Am I right that the basis in the revised simplex should never be singular?
I programmed the algorithm by my own and after several hundreds of steps the basis becomes singular.
Does this might be occur due to a rounding error somewhere and is there any standard behavior how to get around this?
Normally a singular matrix means that the problem is infeasible, right?
In my problem I'm 100% sure that it is feasible.
So the main question is: Is it "normal" that a basis might be singular due to rounding errors? And also how can I solve this?
You are correct that the basis matrix should never be singular.
Yes, rounding error could account for this.
There are three things that might help avoid it (two algorithmic, one related to the model being solved). First, never invert the basis matrix. It's both slow and (I think) more vulnerable than other methods to rounding problems. Use some kind of matrix factorization (LU, SVD, ...). I don't write solvers, so I can't recommend a specific one over the others.

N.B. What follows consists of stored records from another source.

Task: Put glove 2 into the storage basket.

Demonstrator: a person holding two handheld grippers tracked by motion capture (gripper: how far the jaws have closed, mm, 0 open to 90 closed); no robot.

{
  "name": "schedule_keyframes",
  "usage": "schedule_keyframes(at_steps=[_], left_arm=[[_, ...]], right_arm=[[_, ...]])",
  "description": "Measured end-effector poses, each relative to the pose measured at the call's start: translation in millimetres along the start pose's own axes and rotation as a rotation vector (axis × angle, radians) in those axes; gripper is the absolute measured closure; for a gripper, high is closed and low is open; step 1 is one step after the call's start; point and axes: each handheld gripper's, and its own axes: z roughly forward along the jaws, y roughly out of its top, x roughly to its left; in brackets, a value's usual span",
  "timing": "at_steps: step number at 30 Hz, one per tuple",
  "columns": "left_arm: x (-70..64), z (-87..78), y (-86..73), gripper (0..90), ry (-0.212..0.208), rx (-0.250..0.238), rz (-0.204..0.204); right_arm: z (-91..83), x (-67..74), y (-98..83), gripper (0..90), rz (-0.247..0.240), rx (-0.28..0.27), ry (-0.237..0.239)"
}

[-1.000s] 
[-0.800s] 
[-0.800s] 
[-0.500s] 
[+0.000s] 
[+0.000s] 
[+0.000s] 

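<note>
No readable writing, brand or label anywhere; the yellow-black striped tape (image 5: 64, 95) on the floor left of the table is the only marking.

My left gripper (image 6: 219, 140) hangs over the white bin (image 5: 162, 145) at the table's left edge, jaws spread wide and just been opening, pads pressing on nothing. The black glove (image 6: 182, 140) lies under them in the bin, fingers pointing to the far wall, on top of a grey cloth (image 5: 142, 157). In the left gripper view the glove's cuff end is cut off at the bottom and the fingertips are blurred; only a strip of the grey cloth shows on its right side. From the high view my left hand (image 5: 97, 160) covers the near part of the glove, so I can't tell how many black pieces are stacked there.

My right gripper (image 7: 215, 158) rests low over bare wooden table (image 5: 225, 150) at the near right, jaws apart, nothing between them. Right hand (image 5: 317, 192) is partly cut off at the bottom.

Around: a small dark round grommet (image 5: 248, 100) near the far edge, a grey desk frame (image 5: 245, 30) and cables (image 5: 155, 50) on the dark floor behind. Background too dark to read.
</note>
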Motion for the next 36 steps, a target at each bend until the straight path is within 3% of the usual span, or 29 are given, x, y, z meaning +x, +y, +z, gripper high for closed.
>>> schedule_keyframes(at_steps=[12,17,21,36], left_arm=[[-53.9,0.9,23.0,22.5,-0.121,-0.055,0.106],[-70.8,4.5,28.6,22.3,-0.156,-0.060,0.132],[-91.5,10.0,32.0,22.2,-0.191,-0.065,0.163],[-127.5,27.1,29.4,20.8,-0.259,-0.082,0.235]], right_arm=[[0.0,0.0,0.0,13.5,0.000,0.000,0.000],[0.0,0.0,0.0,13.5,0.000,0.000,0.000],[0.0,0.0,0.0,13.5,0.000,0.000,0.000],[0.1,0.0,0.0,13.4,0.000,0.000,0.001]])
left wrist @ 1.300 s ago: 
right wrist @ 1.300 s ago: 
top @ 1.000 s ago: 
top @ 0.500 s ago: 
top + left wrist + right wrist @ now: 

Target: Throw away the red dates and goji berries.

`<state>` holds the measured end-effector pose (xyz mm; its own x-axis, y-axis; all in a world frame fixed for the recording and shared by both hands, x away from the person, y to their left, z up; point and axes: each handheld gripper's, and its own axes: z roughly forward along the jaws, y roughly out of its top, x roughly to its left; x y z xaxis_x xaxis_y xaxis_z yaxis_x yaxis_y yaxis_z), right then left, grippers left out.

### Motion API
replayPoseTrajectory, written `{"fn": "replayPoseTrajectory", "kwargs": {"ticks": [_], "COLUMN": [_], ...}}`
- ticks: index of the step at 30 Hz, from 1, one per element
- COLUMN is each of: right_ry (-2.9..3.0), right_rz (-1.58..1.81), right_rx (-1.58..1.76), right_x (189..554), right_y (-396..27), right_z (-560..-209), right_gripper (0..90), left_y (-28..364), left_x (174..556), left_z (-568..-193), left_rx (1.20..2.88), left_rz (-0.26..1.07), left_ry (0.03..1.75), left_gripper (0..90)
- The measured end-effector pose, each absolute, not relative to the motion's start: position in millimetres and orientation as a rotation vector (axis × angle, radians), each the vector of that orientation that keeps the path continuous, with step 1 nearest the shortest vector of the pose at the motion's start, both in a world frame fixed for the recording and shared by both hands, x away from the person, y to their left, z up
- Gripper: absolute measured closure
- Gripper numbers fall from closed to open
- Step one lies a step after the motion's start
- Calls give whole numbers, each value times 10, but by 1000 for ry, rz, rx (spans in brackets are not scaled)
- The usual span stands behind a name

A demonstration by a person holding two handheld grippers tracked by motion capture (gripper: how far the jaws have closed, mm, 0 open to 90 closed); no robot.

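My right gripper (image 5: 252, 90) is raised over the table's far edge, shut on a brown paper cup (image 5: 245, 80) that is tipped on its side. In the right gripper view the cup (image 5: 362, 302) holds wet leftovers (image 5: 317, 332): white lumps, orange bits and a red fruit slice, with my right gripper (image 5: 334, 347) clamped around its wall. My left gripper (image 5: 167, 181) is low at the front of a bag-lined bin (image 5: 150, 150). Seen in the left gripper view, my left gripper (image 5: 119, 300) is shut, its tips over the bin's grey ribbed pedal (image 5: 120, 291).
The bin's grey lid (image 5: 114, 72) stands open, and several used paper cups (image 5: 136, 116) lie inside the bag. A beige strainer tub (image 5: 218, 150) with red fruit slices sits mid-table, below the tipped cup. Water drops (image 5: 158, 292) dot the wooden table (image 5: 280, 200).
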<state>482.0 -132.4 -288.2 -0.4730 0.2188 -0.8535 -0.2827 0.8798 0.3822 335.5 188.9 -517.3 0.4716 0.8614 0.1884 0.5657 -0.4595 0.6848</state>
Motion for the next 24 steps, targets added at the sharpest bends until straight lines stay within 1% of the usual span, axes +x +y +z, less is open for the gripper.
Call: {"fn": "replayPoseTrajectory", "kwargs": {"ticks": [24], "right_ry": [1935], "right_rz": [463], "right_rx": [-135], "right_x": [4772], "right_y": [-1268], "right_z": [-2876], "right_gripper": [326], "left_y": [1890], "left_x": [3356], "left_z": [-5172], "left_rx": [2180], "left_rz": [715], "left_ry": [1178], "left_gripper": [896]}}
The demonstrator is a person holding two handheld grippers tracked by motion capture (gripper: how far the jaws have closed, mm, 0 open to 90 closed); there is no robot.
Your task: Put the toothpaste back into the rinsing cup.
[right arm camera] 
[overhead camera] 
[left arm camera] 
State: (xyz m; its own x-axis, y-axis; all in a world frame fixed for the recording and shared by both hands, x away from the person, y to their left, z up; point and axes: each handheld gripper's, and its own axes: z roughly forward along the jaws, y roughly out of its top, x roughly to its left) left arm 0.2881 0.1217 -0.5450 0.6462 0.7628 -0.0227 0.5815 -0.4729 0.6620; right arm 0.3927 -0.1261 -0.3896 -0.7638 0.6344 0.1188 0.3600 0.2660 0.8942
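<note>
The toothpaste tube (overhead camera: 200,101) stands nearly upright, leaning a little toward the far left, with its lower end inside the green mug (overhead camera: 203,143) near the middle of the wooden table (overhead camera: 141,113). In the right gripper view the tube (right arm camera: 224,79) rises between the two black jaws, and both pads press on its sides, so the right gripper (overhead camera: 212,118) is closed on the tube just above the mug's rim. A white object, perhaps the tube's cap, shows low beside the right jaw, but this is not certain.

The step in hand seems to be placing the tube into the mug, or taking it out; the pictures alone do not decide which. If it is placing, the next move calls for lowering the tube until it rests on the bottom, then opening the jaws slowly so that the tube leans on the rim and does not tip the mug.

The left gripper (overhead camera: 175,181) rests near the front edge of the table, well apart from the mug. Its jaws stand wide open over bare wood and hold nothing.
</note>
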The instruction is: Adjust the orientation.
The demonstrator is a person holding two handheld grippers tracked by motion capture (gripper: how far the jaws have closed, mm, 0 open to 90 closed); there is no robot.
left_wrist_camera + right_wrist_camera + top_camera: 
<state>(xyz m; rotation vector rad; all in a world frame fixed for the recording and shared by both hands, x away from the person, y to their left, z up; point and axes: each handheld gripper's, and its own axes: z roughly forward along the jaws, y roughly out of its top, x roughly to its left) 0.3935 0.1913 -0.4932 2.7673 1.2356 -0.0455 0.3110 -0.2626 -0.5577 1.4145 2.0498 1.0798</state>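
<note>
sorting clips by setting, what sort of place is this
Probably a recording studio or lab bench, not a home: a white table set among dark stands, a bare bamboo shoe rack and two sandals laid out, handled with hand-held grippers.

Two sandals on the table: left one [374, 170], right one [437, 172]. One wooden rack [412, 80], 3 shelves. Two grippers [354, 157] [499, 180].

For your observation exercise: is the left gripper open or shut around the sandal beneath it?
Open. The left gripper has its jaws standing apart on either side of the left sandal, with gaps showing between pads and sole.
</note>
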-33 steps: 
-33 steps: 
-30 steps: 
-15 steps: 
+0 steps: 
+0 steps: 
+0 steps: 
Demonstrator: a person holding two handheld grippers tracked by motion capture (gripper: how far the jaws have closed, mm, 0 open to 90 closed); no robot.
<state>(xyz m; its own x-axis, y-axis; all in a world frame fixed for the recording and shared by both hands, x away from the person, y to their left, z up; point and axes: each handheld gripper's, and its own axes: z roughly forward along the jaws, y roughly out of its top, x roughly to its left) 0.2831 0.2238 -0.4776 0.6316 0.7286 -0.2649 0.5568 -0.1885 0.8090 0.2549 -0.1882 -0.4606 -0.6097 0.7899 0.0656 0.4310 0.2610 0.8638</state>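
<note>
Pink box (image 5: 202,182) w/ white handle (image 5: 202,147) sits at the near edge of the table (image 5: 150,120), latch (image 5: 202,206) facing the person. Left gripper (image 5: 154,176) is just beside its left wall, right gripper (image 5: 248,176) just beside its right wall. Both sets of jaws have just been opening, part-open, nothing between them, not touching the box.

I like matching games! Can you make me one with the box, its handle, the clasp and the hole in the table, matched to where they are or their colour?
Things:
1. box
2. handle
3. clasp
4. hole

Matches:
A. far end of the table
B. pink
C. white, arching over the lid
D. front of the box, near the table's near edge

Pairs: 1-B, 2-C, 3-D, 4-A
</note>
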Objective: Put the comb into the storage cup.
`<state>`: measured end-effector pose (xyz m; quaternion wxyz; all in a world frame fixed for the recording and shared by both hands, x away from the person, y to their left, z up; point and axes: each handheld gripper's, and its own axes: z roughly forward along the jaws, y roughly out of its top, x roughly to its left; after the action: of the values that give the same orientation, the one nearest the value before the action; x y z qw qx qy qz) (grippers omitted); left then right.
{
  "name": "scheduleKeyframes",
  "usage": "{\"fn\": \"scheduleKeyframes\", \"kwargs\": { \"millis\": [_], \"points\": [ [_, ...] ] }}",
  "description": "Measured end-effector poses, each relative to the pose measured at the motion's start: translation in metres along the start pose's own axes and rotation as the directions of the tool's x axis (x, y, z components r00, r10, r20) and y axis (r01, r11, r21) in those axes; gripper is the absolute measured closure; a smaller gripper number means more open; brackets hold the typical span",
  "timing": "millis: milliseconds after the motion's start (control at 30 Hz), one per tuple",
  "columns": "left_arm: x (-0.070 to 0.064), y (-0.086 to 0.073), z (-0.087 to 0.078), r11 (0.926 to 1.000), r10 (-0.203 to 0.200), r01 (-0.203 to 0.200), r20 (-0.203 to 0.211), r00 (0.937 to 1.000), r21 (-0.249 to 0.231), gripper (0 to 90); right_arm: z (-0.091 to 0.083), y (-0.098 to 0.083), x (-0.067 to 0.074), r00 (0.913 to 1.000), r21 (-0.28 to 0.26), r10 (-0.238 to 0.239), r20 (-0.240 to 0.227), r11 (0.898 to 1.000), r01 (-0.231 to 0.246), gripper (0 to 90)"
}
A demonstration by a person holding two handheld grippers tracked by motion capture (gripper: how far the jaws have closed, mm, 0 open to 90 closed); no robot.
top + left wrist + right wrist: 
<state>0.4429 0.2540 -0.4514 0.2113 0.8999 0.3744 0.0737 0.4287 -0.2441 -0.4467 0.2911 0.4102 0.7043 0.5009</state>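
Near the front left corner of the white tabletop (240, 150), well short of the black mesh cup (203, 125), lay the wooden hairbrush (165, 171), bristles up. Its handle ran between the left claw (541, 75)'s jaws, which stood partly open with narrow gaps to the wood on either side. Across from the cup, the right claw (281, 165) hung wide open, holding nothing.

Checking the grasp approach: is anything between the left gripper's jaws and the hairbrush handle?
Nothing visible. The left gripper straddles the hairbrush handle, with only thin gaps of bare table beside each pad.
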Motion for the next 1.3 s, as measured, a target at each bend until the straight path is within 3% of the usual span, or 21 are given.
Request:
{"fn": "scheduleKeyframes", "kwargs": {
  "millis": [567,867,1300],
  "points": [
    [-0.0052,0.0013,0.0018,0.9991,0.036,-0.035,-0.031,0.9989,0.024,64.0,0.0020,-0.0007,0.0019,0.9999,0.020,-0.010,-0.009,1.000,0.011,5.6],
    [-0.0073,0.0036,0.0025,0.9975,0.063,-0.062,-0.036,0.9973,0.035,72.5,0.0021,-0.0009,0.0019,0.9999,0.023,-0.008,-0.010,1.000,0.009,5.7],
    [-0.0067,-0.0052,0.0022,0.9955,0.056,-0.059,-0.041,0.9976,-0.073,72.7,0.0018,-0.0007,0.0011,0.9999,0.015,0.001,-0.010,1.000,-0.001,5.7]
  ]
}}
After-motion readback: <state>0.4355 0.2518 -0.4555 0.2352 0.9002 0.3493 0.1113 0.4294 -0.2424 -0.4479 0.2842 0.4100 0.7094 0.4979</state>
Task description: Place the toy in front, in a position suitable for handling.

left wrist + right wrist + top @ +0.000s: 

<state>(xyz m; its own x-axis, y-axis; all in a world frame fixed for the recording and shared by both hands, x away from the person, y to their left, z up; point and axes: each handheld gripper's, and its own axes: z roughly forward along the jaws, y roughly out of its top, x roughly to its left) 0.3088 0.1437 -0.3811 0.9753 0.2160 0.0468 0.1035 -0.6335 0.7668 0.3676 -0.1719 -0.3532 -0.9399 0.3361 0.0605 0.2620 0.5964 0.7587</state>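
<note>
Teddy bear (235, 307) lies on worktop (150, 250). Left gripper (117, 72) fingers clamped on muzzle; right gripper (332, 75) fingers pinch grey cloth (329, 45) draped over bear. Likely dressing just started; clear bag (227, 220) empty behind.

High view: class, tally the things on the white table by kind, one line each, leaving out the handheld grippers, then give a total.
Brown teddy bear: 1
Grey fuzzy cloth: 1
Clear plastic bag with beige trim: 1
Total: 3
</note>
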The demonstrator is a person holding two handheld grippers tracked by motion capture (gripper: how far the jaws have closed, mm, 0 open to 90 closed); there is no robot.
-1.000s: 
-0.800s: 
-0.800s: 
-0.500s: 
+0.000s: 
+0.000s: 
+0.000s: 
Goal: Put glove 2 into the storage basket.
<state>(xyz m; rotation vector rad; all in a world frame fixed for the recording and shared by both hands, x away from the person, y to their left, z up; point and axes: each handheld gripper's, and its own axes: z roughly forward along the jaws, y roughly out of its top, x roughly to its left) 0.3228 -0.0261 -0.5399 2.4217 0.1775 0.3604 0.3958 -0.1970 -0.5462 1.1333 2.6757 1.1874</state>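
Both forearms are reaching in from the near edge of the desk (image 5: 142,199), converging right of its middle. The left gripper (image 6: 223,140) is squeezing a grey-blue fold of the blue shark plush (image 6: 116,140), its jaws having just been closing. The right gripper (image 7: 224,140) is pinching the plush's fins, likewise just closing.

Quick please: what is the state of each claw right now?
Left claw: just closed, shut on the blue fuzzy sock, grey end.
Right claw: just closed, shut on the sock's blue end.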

Typically the factorization is updated incrementally with each pivot, rather than refactoring the basis matrix each time. So the second suggestion is to periodically refactor the basis matrix, to flush out accumulated rounding errors.
The third (model related) suggestion is to avoid having both very large magnitude and very small magnitude constraint coefficients. Once the ratio of the largest to the smallest (nonzero) coefficient gets up around 10^14 (give or take), you're begging for rounding problems.
Note: If you programmed it the way it's taught in introductory books (pivoting via Gaussian elimination), and you want to stick with that, then at least adopt a version of refactoring. Every so often, go back to the original tableau and pivot on the columns of the current basis matrix (ignoring the reduced costs), to get back to the current basis. That will shake out some decimal dust.
No, a singular basis matrix does not mean the problem is infeasible: it means you don't have a valid basis.